Psychosocial oncology services in West Virginia.
|Abstract:||While the field of psychosocial oncology has been recognized for several decades, specialized psychosocial services to West Virginians with cancer have been limited. Considering the increase in the incidence of cancer and the recognized burden of cancer-related emotional distress, healthcare providers must screen for emotional distress as the sixth vital sign, and develop an array of evidence based interventions and services for patients with cancer and their families along the cancer trajectory|
Cancer patients (Care and treatment)
Stress management (Methods)
Stress management (Usage)
Cancer (Care and treatment)
Cancer (Psychological aspects)
Suppa, Carolyn H.
Linton, John C.
|Publication:||Name: West Virginia Medical Journal Publisher: West Virginia State Medical Association Audience: Academic Format: Magazine/Journal Subject: Health Copyright: COPYRIGHT 2009 West Virginia State Medical Association ISSN: 0043-3284|
|Issue:||Date: Oct, 2009 Source Volume: 105 Source Issue: S1|
|Product:||Product Code: 8000432 Cancer Therapy NAICS Code: 621 Ambulatory Health Care Services|
|Geographic:||Geographic Scope: West Virginia Geographic Code: 1U5WV West Virginia|
When cancer used to mean certain death, physicians often withheld
diagnostic information to protect patients and their families from the
fear, shame and guilt that often accompanied this disease. A study by
Oken in 1961 (1) found that 90% of physicians in the US usually did not
disclose the diagnosis of cancer to the patient. Although other surveys
through the years have reported a substantial turnaround of opinion, the
practice of "protecting" cancer patients--and thus reducing
their opportunities to obtain psychosocial support--still exists today
The field of psycho-oncology emerged in the mid-1970s in part as the response to an increased concern for patients' rights to be informed of their diagnoses, prognoses and treatment options, and also due to improvements in the prognosis of cancer with the addition of chemotherapy to surgery and radiation treatments, and the resulting decrease in pessimism regarding cancer outcomes. Memorial Sloan-Kettering Cancer Center and Massachusetts General Hospital are credited as the pioneering centers of psycho-oncology.

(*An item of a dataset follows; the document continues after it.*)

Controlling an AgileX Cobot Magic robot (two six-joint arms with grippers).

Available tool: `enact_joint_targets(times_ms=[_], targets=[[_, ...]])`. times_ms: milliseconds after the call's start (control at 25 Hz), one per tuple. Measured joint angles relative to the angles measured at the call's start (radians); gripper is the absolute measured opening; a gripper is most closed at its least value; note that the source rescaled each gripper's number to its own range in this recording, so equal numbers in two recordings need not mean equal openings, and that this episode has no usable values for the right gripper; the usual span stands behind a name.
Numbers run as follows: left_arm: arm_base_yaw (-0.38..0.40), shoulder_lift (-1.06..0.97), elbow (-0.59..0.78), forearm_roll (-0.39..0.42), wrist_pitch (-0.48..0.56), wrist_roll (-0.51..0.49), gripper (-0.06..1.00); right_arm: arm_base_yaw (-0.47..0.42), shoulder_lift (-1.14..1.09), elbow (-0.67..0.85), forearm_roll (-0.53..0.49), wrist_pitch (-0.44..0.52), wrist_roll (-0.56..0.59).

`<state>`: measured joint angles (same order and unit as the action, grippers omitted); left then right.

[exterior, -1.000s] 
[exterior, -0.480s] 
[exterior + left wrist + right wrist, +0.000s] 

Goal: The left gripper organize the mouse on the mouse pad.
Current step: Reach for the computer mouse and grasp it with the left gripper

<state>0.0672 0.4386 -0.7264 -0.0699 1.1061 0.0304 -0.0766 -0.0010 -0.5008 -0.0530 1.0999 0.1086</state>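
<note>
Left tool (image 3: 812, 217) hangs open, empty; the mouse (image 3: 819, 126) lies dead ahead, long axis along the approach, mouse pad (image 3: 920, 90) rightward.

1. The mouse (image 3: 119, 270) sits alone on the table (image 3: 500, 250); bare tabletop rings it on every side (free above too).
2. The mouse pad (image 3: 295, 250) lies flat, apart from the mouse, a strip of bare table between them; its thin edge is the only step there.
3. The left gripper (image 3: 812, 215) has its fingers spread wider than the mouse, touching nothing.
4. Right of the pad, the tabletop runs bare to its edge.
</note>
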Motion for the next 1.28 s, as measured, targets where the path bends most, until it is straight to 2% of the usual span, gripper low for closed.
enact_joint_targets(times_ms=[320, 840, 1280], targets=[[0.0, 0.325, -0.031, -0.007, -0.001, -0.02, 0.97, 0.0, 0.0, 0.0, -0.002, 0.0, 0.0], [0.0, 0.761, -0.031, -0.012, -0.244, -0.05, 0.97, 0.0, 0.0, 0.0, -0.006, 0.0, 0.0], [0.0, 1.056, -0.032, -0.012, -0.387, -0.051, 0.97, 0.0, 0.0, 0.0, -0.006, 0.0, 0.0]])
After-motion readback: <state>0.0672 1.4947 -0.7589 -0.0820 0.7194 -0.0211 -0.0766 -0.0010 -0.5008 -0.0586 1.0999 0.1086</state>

Psycho-oncology is a subspecialty of oncology that has developed a considerable base of literature, training programs and an extensive research agenda, including "behavioral research in changing lifestyle and habits to reduce cancer risk; study of psychological issues related to genetic risk and testing; symptom control (anxiety, depression, delirium, pain and fatigue) during active treatment; management of psychological sequelae in cancer survivors; and management of the psychological aspects of palliative and end-of-life care." (3)
The term psychosocial oncology is most frequently used to encompass not only the emotional and behavioral aspects of patient distress, but also the social, functional and spiritual. In some cancer settings, mental health efforts are combined into psychosocial oncology programs. But the inadequate paradigm shift toward providing psychosocial support and removing attitudinal barriers regarding psychological care of the medically ill has hampered the endeavors of psychosocial oncologists (4). Although some cancer settings employ integrated approaches to treatment--including not only psychology but also psychiatry, social work, nursing and pastoral counseling--many continue to have a disconnect between the medical and psychosocial perspectives. (5) Often this is due to inadequate education of oncologists and staff, difficulty with reimbursement for services, and the perceived stigmas of cancer and psychological problems.

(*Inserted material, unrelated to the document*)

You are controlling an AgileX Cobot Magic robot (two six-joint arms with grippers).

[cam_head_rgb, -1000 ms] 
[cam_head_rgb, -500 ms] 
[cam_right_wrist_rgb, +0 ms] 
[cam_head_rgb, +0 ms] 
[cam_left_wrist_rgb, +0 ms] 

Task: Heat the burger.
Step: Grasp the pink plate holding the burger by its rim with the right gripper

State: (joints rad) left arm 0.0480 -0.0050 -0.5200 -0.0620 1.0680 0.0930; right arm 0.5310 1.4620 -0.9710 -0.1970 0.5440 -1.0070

While most medical professionals will not deny that cancer patients and their families often shoulder a heavy psychological burden, multidisciplinary interventions that include psychological care are not fully utilized. (6) Among other specialists, health psychologists can intervene with widely accepted and efficacious evidence-based techniques for coping with psychological sequelae, as well as for changing lifestyles associated with cancer incidence and risk. Research shows that early diagnosis and referral of those with psychosocial concerns result in greater patient satisfaction, fewer psychiatric disruptions to oncologic treatment, improved communication, increased trust and respect, better adherence to treatment, and less stress to the oncologic team and other health services. (7)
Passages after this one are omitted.